2025-track3 – AI CITY CHALLENGE

2025 Challenge Track Description

Track 3: Warehouse Spatial Intelligence

Understanding fine-grained spatial relationships in industrial environments remains a critical frontier for artificial intelligence. While AI systems have achieved impressive performance in image-based recognition and short-form spatial tasks, they often struggle to reason about 3D object layouts, dimensions, and spatial relations in real-world, logistics-scale environments.

Previous work in visual question answering and 3D scene understanding has focused primarily on synthetic datasets or domestic scenes, leaving a substantial gap in industrial settings such as warehouses and logistics hubs. These complex environments feature diverse objects, dynamic layouts, and safety-critical conditions that require precise spatial reasoning beyond basic object detection or segmentation.

The lack of datasets and benchmarks targeting physical spatial intelligence in operational contexts has slowed progress in deploying AI for industrial automation, safety monitoring, and inventory management.
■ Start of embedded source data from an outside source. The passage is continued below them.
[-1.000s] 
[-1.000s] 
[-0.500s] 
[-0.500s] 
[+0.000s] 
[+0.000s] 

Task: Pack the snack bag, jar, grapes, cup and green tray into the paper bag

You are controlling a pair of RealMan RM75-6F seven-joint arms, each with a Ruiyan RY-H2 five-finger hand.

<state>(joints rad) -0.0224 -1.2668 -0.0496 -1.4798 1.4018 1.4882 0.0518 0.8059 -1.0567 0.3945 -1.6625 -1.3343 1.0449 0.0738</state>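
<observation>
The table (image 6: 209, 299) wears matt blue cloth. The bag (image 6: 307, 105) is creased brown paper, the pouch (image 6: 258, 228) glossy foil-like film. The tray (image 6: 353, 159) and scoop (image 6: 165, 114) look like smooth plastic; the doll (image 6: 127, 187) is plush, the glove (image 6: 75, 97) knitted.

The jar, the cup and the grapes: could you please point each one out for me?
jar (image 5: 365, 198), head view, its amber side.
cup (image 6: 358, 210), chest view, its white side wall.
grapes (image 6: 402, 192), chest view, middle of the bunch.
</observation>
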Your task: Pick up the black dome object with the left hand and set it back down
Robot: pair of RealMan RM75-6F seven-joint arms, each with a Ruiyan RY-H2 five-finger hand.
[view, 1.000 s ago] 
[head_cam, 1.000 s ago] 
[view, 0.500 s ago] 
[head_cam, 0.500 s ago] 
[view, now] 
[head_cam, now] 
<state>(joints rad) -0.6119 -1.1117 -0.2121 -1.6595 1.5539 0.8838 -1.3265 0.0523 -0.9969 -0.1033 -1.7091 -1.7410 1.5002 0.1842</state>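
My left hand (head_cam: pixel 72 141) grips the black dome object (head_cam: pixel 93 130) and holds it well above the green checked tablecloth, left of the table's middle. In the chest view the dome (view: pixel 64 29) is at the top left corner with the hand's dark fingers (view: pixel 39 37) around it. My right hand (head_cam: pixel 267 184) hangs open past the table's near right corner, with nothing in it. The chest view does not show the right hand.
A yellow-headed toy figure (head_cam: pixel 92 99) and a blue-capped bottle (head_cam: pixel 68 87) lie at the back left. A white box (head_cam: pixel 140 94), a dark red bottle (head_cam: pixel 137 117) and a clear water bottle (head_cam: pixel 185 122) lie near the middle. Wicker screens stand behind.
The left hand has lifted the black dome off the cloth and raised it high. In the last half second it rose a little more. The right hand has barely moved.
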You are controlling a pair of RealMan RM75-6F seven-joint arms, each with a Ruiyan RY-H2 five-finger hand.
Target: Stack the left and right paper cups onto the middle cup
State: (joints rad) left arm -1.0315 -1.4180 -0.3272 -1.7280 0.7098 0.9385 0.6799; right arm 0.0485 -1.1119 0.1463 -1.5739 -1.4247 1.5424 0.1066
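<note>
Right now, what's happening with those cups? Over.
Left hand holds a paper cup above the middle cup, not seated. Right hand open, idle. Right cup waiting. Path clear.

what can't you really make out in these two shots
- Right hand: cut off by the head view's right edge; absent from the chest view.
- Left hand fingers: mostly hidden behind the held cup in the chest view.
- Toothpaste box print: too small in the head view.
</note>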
By focusing on warehouse-scale 3D scene understanding through natural language questions, this challenge aims to bridge that gap — advancing AI systems capable of integrating visual perception, geometric reasoning, and language comprehension in practical, high-impact domains.

- Task

In this challenge, participants are tasked with developing solutions capable of answering spatial reasoning questions such as “What are the dimensions of X?”, “What is the distance between X and Y?”, as well as more complex queries related to safety and logistics within a warehouse environment.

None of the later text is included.